Healthcare is a retail industry that doesn’t yet know it’s a retail industry. And retail is digital. Before they were gone, Blockbuster, Borders, 1-Hour Photo and countless others did exactly what our industry is doing today – consolidating and optimizing the existing business model by cutting costs, leveraging scale, pressuring productivity and working to develop additional revenue opportunities. These efforts were the death throes of organizations that failed to understand that they needed to become digital companies, not pander to the market with a patchwork "Internet presence," "digital engagement strategy" or creative "digital marketing" campaign. Ask Circuit City. Ask Sports Authority. Ask Sears. Then ask Amazon. Today, digital companies are putting the gesturing monoliths out of business. Even Wal-Mart, once an unstoppable retail force, is "transforming" to become a more “Amazon-like” digital retail broker as evidenced by their recent purchase of Jet.com. The future of health care is digital. And we must transform from healthcare providers offering digital services to become digital providers offering health care services.
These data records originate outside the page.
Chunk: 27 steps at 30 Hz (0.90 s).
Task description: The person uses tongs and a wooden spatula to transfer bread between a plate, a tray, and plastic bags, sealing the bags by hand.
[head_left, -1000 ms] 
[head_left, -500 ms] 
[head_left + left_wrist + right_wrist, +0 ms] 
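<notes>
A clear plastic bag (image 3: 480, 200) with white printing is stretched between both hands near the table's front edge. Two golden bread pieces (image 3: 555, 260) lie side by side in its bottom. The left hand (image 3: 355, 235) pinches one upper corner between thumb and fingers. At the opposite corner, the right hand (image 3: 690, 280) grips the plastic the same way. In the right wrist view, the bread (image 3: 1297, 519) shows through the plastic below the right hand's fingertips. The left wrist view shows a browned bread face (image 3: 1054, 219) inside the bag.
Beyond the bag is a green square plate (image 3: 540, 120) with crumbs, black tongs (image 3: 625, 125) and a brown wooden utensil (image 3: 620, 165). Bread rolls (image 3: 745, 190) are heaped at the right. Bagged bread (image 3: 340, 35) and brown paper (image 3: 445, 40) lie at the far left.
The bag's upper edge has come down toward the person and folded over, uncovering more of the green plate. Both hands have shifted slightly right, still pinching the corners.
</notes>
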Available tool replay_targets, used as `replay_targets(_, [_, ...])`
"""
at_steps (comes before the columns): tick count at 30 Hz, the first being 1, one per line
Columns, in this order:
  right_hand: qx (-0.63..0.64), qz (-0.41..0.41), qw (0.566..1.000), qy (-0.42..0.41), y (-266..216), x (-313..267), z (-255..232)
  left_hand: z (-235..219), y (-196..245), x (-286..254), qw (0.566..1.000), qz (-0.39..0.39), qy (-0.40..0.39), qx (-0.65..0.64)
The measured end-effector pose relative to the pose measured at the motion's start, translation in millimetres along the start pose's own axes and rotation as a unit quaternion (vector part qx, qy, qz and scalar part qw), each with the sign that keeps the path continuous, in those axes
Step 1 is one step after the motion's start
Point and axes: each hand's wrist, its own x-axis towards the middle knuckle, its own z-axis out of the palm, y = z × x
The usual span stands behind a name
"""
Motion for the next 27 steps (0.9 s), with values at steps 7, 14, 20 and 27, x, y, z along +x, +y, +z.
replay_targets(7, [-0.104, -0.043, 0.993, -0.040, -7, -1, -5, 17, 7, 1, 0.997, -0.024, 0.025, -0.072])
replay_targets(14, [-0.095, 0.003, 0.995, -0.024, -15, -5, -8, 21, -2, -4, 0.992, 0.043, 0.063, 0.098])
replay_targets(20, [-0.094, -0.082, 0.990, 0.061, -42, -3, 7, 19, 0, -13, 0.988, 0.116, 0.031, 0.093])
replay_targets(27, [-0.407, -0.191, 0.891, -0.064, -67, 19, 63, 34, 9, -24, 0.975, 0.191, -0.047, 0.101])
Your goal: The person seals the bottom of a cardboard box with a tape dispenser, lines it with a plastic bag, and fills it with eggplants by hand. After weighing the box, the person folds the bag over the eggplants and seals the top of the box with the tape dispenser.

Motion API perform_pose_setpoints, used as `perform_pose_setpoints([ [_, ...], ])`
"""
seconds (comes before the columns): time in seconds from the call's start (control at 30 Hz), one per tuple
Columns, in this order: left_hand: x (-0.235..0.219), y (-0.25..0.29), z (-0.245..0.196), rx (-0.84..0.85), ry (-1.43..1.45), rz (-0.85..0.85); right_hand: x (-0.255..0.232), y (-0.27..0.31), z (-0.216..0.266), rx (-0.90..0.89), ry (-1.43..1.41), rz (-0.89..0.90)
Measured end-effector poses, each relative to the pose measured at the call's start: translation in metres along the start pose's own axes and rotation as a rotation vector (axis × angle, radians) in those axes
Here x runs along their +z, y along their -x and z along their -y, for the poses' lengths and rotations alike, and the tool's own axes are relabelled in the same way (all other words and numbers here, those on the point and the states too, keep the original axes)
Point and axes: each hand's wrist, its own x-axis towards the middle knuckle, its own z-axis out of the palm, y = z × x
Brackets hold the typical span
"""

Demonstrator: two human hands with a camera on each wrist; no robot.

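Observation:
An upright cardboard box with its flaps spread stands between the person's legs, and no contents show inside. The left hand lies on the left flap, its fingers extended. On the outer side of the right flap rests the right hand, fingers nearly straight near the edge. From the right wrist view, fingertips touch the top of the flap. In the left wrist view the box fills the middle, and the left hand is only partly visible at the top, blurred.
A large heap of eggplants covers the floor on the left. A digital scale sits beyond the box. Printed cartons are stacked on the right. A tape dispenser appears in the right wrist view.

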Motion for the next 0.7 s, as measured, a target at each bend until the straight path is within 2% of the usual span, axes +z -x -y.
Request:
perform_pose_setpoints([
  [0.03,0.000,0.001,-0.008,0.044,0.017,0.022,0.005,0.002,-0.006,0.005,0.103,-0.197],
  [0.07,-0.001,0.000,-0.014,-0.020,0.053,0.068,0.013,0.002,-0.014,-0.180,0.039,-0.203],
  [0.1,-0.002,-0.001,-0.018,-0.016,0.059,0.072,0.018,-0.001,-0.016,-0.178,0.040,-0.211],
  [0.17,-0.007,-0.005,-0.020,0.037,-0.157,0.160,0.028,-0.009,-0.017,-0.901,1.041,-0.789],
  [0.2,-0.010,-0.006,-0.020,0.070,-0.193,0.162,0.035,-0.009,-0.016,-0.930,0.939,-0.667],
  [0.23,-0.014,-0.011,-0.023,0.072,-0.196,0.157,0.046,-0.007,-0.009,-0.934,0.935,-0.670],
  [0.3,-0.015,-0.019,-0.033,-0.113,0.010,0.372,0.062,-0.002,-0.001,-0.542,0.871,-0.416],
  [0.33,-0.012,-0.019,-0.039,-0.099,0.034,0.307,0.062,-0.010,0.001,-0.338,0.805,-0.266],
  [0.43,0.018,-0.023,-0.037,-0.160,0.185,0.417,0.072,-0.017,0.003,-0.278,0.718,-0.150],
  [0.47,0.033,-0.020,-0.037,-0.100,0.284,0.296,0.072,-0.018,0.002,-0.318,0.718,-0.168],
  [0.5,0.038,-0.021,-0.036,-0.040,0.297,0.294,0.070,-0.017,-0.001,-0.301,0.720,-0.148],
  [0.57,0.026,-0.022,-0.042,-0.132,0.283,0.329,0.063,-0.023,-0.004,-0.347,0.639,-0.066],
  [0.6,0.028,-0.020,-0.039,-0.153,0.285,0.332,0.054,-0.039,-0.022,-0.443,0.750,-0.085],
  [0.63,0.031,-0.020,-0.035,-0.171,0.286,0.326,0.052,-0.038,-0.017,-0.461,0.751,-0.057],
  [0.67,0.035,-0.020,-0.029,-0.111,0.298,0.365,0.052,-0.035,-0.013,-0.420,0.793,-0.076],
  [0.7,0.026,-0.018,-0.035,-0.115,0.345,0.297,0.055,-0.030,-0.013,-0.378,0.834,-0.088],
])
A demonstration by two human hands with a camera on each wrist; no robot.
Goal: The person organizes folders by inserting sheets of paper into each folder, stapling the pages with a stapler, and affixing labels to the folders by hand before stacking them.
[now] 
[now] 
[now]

Please don’t get me wrong. The essence of our calling will always be a deeply personal, absolutely human-to-human interaction – knowledgeable, skilled and compassionate physicians, nurses and allied health professionals working to prevent, to cure, and to comfort. But how do we make the “before, during and after” episodic care more convenient, more efficient and more affordable? The answer is a new health and health care model that includes digitally-enabled diagnostic and clinical self-service; remote monitoring and medical management; and in-person clinical intervention and medical treatment only when necessary and appropriate. And the data we have collected in electronic medical records (EMRs), application databases and clinical data repositories will be the keys to preferences, personalization, and a pleasurable customer experience. Any health system strategy that does not explicitly acknowledge and enable this digital reality is simply not worth the effort. Healthcare must embrace its digital destiny.

Sutter Health’s Senior Vice President and Chief Information Officer since 2006, Jonathan Manis is a former U.S. Marine Corps ground combat officer who saw the promise of technology in healthcare. With more than 25 years of HIT leadership experience, he is currently helping to lead Sutter Health’s digital health transformation.